I hate the Barbarian class in D&D. Really, strongly hate it. Its very existence is enough to drive me to near apoplexy.

Of course, I respect the wishes of people who want to be the Arnold Schwarzenegger version of Conan. I just don't accept that they should be catered to with their very own special class.

Why? Two reasons.

1. I'm a subsriber to the 'less is more' view of classes set out in the 2nd edition DMG:

Some players want to create a character class for every profession or ability--jesters, witches, vampire hunters, vikings, mountaineers, etc. They forget that these are really roles, not classes.

What is a viking but a fighter with a certain outlook on life and warfare? A witch is really nothing but a female wizard. A vampire hunter is only a title assumed by a character of any class who is dedicated to the destruction and elimination of those loathsome creatures.

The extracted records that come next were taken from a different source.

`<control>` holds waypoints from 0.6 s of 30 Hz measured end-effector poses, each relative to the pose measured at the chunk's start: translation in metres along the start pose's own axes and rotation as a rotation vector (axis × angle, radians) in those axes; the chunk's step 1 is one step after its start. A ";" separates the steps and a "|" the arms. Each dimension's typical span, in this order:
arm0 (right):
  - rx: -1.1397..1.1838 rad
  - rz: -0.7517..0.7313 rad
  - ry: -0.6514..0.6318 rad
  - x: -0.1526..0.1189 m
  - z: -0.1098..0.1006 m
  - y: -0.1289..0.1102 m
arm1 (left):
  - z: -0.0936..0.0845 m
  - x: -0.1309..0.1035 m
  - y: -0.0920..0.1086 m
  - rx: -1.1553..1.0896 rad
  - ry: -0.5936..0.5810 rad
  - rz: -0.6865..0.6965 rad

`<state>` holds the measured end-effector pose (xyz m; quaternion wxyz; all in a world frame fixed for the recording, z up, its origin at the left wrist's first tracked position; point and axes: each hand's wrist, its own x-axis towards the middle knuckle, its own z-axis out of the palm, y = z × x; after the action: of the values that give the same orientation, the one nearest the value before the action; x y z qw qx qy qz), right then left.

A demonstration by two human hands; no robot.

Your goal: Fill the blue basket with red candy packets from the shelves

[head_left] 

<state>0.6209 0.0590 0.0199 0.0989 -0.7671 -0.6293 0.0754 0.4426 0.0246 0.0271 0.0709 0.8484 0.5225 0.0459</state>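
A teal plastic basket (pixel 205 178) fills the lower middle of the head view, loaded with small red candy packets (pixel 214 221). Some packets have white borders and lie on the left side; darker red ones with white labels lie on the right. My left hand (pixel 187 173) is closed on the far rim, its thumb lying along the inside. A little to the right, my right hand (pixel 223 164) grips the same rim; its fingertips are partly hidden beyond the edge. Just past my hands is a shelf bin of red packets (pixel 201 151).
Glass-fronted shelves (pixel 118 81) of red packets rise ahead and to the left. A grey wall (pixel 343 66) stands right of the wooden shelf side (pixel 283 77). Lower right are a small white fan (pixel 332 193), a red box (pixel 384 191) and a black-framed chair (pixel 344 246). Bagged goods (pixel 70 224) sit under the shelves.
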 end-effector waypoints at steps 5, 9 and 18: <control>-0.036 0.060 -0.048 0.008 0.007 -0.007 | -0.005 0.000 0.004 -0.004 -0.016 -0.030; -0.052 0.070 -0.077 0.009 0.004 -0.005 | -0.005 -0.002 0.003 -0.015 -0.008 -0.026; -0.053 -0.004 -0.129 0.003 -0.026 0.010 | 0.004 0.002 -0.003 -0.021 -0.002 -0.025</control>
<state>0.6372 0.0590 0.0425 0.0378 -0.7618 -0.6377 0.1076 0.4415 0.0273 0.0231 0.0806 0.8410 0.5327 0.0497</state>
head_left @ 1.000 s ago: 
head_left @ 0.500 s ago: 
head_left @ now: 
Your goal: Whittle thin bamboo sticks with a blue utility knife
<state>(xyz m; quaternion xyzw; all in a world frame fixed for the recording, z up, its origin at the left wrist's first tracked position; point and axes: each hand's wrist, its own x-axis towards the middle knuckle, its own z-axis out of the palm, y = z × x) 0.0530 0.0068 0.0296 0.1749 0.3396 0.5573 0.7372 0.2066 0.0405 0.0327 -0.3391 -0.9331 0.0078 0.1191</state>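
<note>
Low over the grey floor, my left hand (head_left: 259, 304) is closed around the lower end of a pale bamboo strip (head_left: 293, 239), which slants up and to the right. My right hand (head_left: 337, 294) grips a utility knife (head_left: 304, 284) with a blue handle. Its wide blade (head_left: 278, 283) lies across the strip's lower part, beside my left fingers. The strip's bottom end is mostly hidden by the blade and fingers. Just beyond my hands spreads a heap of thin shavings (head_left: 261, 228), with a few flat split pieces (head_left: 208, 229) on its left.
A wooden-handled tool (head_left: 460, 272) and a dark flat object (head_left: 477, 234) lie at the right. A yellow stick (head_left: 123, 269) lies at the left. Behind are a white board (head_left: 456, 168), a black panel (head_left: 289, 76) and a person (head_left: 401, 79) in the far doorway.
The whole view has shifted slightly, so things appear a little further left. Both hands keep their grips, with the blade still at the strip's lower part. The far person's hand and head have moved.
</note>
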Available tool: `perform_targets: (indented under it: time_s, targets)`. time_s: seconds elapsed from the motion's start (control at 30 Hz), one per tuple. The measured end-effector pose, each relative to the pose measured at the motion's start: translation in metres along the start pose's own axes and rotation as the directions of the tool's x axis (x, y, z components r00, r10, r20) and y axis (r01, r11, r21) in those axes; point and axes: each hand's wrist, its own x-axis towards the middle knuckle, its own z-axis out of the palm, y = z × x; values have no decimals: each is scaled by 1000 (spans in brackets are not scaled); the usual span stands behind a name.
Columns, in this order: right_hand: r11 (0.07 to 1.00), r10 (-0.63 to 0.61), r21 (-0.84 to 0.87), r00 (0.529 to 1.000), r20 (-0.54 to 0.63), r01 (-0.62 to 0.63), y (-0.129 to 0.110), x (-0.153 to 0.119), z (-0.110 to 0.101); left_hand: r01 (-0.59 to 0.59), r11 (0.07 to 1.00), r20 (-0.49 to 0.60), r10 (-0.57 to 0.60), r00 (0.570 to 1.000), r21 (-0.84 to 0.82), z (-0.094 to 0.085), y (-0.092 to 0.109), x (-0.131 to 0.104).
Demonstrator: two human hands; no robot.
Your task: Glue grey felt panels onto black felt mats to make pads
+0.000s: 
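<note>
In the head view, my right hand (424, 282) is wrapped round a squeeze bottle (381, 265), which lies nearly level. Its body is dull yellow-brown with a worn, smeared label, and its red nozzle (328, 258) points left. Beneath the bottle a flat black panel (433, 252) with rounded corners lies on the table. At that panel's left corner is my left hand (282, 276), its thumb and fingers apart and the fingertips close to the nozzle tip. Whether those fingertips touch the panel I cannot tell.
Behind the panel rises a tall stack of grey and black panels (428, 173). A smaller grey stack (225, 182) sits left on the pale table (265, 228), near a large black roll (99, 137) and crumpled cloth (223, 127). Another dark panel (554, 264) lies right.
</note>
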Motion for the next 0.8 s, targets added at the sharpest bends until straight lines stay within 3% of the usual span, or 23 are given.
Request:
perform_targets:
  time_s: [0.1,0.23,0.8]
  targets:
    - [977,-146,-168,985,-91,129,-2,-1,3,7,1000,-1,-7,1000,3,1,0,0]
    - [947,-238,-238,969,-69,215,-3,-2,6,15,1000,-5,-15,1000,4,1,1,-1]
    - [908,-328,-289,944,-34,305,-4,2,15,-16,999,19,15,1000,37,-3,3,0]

The same is true of assassins. Killing for profit requires no special powers, only a specific reprehensible outlook. Choosing the title does not imply any special powers or abilities. The character just uses his current skills to fulfill a specific, personal set of goals.

Before creating a character class, stop and ask yourself, "Is there already a character class that can fill the niche?"

This philosophy was thrown out of the window when WotC took over and D&D turned into an exercise in "builds". (Although oddly enough 1st edition had made a similar error, albeit one with different end results.) But it really is the only way that makes sense to me in order to optimise simplicity and flexibility: a set of core classes (four, or eight at a stretch) on which all adventuring professions are based. You want to be a viking? Okay, you're a fighter from a certain society who likes raping and looting and drinking mead. You want to be a scout? Okay, you're a rogue or ranger who has found employment in an army as a pathfinder. You want to be an alchemist? Okay, you're a wizard who has an unhealthy fascination with lead and mixing potions. You want to be a barbarian like Conan? Okay, you're a fighter from Cimmeria. With big muscles.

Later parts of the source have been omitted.